Thomas Demand is known for making photographs of three-dimensional models that look like real images of rooms and other spaces, often sites loaded with social and political meanings. He thus describes himself not as a photographer, but as a conceptual artist for whom photography is an intrinsic part of his creative process. Having studied sculpture under Fritz Schwegler at the Kunstakademie Düsseldorf alongside Katharina Fritsch and Thomas Schütte, Demand began his career as a sculptor.

In 1993, he began to use photography to record his elaborate, life-sized paper-and-cardboard constructions of actually or formerly existing environments and interior spaces, and soon started to create constructions for the sole purpose of photographing them.
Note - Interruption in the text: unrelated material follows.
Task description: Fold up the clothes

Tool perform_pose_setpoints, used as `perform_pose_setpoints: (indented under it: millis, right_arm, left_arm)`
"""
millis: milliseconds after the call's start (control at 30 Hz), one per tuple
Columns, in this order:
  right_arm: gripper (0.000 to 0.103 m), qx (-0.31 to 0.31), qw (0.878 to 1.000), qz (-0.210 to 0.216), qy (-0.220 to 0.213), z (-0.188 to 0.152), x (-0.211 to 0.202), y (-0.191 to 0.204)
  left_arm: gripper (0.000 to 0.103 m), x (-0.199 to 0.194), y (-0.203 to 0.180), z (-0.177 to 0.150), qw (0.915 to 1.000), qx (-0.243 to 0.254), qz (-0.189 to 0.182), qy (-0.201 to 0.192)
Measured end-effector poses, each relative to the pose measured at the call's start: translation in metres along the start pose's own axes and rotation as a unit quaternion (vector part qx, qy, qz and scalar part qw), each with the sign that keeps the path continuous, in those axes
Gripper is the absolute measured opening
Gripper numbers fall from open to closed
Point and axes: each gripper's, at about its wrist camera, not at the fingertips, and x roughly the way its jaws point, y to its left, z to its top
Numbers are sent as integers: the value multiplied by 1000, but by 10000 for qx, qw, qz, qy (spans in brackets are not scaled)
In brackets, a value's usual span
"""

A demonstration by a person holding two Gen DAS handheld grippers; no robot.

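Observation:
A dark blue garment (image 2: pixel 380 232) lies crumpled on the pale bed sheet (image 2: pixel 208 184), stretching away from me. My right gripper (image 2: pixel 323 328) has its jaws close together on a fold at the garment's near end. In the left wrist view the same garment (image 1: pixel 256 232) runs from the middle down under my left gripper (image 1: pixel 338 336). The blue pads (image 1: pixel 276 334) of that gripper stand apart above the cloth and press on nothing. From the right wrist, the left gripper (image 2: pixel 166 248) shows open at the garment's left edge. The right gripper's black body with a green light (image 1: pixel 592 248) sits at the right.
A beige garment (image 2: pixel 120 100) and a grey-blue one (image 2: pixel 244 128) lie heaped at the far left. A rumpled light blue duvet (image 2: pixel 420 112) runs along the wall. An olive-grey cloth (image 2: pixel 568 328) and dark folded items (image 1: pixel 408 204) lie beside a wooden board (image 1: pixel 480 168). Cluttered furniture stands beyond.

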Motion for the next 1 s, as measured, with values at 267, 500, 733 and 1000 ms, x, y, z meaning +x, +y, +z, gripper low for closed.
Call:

The photograph he takes of this model with a large-format-camera is the final stage of his work, and it is only this image, most often executed in an edition, of six that is exhibited unframed behind Plexiglas, not the models. On the contrary, Demand destroys his “life-size environments” after he has photographed them. One notable exception is his large scale model for Grotto (2006), inspired by a postcard of a Mallorcan grotto Demand has never visited, which was later exhibited. The life sized models are highly detailed, yet they retain subtle but deliberate flaws and anachronisms, such as an unnaturally uniform texture; according to art critic Michael Kimmelman, “the reconstructions were meant to be close to, but never perfectly, realistic so that the gap between truth and fiction would always subtly show”.